Reject a Value for K

by **guest612** Sun Mar 09, 2008 3:35 pm

If x is an integer, then x(x - 1)(x - k) must be evenly divisible by three when k is any of the following values EXCEPT
A. -4
B. -2
C. -1
D. 2
E. 5

Answer: (B) -2.

The explanation says to test the numbers and will find that choice (B) -2, will not result in an integer. However, looking at how it is done, answer choice (D) 2 & (E) 5 also doesn't work because it can sometimes result in ZERO which is not divisible by 3, or is it? Sufficient to say that then it is ZERO so it is divisible by 3?

by **StaceyKoprince** Wed Mar 12, 2008 3:43 pm

Zero is divisible by anything. Test it out: divisibility means that, when you divide by some number, your answer is an integer with no remainder. Divide 0 by 3. What do you get? 0, with no remainder. That passes the divisibility test.

by **Captain** Mon Mar 17, 2008 5:12 am

Hi,
Another way of looking at this is as follows.
Product of three consecutive integers will always be divisible by 3. Thus, (x-1)x(x+1) is always divisible by 3.
So k = -1 resuslts in the product being divisible by 3. So if k=-1 is divisible then k = -4 (-1 - 3), k = 2 (-1 + 3) and k = 5 (-1 + 6) will always be divisible by 3.
That just leaves out -2. Which is the correct answer

by **StaceyKoprince** Mon Mar 17, 2008 5:24 pm

Thanks, Captain. (And just to make something explicit: Captain came up with k=-1 first because that is what k would have to be to get the algebraic representation of three consecutive integers: (x-1)x(x+1). That last term is the x-k term, so if k=-1, then the term becomes x+1.)

by **viksnme** Sat May 17, 2008 5:01 am

skoprince Wrote:Thanks, Captain. (And just to make something explicit: Captain came up with k=-1 first because that is what k would have to be to get the algebraic representation of three consecutive integers: (x-1)x(x+1). That last term is the x-k term, so if k=-1, then the term becomes x+1.)

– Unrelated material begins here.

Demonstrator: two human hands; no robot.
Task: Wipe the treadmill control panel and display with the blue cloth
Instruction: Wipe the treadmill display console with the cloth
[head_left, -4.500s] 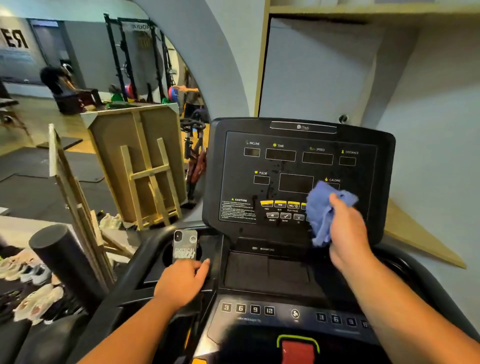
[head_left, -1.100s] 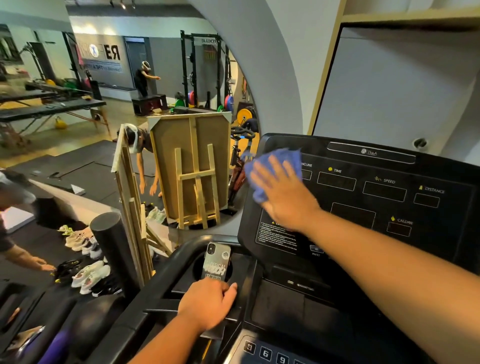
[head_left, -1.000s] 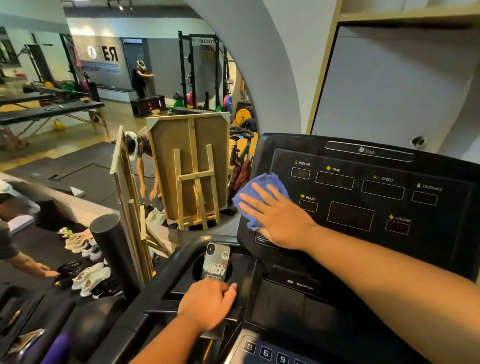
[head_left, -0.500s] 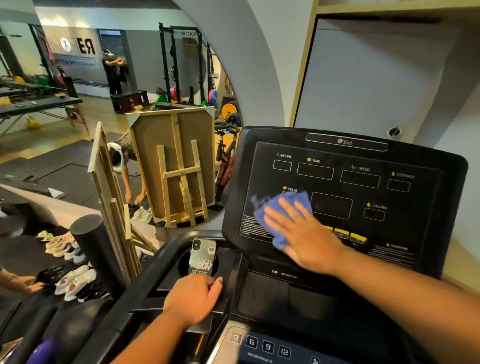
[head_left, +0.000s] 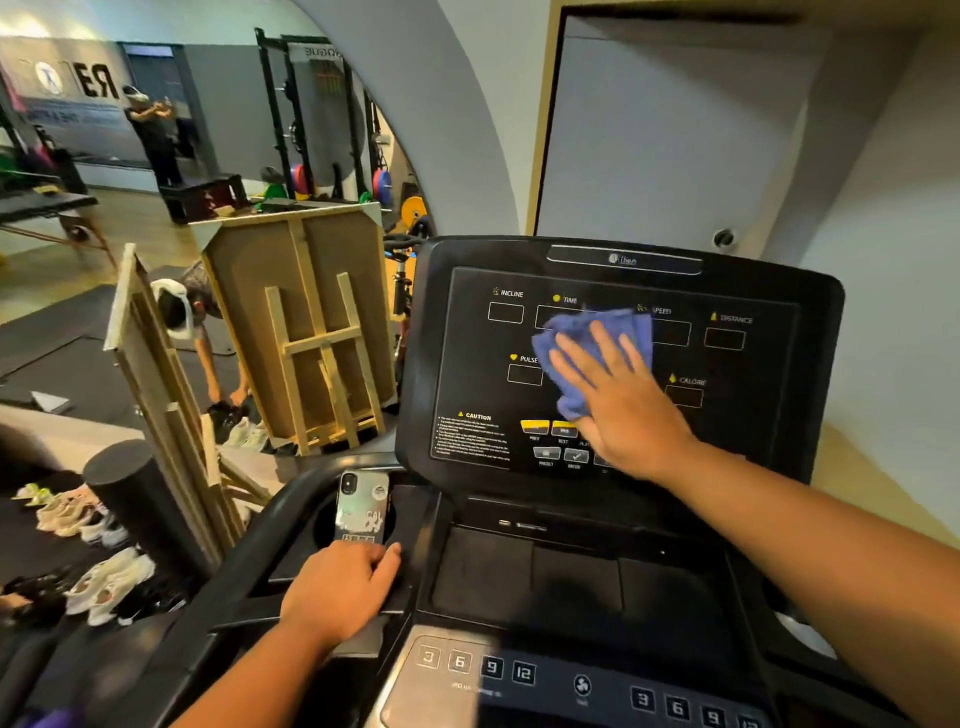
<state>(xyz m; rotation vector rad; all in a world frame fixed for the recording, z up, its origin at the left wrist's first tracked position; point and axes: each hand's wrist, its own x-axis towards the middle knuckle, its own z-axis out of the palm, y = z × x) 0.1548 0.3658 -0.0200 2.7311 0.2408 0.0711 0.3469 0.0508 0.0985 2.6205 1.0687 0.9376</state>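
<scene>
Head cam | step: mid-wipe of display | right hand (head_left: 623, 400) grip spread flat, pressing blue cloth (head_left: 587, 353) on control panel (head_left: 753, 415) ctr, by TIME/PULSE | left hand (head_left: 337, 592) curled on console edge | next: likely sweep twd right edge, unwiped windows, steady pressure

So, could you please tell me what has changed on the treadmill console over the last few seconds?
The right hand swept the crumpled blue cloth from the black display panel's lower right across to its left edge, then back up to the middle under TIME, fingers now flat rather than bunched. The left hand stayed resting on the console beside the stickered phone.
</scene>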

Guys, what am I missing here ?

We are being asked to find a value of k that makes the expression x(x-1)(x-k) not divisible by 3. This means that if any one of the parts become divisible by 3, the entire expression is divisible by 3.

We have already seen that only -2 is an exception hence the answer. But if k were -2, exp x-k would become x+2. Then if x=4 or 7, x+2 becomes 6 and 9 respectively, which are divisible by 3.

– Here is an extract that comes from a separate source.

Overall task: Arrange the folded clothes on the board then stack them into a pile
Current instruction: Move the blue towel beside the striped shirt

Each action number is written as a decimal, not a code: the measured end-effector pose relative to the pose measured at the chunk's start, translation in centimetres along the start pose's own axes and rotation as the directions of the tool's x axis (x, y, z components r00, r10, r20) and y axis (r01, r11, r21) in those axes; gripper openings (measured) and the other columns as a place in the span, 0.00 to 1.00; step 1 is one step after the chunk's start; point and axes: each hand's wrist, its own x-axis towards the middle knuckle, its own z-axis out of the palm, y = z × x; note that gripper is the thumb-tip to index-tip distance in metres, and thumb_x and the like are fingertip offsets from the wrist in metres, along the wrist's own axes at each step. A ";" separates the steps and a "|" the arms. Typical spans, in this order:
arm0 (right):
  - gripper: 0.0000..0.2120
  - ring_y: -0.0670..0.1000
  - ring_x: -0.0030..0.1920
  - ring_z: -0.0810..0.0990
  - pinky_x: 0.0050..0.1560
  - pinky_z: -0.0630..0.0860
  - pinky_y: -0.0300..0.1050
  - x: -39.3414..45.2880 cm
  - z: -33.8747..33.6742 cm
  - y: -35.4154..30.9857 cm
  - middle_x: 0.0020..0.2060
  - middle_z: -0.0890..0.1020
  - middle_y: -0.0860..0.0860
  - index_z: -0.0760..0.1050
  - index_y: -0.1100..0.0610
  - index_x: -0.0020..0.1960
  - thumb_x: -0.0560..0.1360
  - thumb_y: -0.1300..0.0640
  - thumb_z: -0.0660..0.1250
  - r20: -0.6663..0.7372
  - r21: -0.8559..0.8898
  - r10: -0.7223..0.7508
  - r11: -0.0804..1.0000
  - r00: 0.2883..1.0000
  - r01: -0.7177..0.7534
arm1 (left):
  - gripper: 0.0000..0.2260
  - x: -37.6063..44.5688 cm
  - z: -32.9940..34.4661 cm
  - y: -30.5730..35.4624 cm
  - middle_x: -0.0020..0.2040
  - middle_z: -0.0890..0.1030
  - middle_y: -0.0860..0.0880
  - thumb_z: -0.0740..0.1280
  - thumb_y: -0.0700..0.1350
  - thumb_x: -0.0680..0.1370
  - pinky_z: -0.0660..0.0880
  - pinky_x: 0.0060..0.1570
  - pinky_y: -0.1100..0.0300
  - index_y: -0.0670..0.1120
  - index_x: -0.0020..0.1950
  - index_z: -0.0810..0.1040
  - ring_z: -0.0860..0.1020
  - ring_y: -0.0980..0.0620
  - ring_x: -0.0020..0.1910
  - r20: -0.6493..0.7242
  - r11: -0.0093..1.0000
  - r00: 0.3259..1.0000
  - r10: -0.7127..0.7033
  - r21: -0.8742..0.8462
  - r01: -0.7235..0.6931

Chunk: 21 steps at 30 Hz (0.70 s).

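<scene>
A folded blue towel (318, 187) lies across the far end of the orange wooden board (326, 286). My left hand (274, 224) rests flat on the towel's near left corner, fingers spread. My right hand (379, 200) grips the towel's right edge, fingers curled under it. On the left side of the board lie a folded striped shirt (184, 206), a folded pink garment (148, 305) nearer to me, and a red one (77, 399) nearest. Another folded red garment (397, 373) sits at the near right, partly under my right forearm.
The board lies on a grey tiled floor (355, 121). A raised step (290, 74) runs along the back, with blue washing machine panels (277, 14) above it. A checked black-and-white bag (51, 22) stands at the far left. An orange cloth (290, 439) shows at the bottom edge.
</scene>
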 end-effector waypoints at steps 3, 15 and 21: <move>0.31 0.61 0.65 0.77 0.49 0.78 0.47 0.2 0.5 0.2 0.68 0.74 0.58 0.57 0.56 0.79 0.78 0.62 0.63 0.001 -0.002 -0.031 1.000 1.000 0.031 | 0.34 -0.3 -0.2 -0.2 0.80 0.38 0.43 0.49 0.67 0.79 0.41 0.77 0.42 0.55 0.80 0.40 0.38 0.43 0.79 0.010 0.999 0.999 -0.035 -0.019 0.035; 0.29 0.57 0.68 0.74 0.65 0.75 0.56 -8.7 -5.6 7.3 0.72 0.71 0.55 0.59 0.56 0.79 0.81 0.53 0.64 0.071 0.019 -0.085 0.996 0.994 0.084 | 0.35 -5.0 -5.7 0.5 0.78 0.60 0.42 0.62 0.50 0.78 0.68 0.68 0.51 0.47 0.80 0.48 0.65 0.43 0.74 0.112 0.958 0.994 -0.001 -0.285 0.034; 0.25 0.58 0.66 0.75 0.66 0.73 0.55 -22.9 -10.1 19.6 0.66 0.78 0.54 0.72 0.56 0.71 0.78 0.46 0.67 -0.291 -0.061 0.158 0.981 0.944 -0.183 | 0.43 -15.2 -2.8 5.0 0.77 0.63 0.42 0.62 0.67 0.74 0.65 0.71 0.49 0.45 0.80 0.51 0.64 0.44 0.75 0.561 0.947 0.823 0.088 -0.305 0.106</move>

I must be missing the part that prevents x from being 4 or 7. Please advise.

by **viksnme** Wed May 21, 2008 2:03 am

viksnme Wrote:
skoprince Wrote:Thanks, Captain. (And just to make something explicit: Captain came up with k=-1 first because that is what k would have to be to get the algebraic representation of three consecutive integers: (x-1)x(x+1). That last term is the x-k term, so if k=-1, then the term becomes x+1.)

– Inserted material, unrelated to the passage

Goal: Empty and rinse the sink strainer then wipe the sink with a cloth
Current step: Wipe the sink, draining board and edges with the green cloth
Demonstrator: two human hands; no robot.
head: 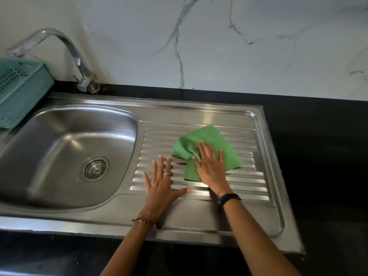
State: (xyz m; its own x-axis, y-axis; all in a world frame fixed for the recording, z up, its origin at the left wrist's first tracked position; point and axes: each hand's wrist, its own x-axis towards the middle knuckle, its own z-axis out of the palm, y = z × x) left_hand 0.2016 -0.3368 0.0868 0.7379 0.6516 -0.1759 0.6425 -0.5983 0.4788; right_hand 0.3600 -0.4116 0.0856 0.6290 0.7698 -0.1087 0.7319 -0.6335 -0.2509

Guys, what am I missing here ?

We are being asked to find a value of k that makes the expression x(x-1)(x-k) not divisible by 3. This means that if any one of the parts become divisible by 3, the entire expression is divisible by 3.

We have already seen that only -2 is an exception hence the answer. But if k were -2, exp x-k would become x+2. Then if x=4 or 7, x+2 becomes 6 and 9 respectively, which are divisible by 3.

I must be missing the part that prevents x from being 4 or 7. Please advise.

I have now seen explanation of the same question in an another post. Although not convinced of the question itself, I do not need further explanation. Thanks.

by **rfernandez** Fri May 30, 2008 5:45 am

Replying to viksnme's post:

The key word in the question is "must." You presented specific values for x such that k=-2 does result in a number divisible by 3. But you cannot guarantee that for ALL values of x, the entire expression will be divisible by 3 if k=-2. Try plugging in k=-2 and x = 5 for a counterexample.

x(x - 1)(x - k)
5(4)(7)
not divisible by 3

Rey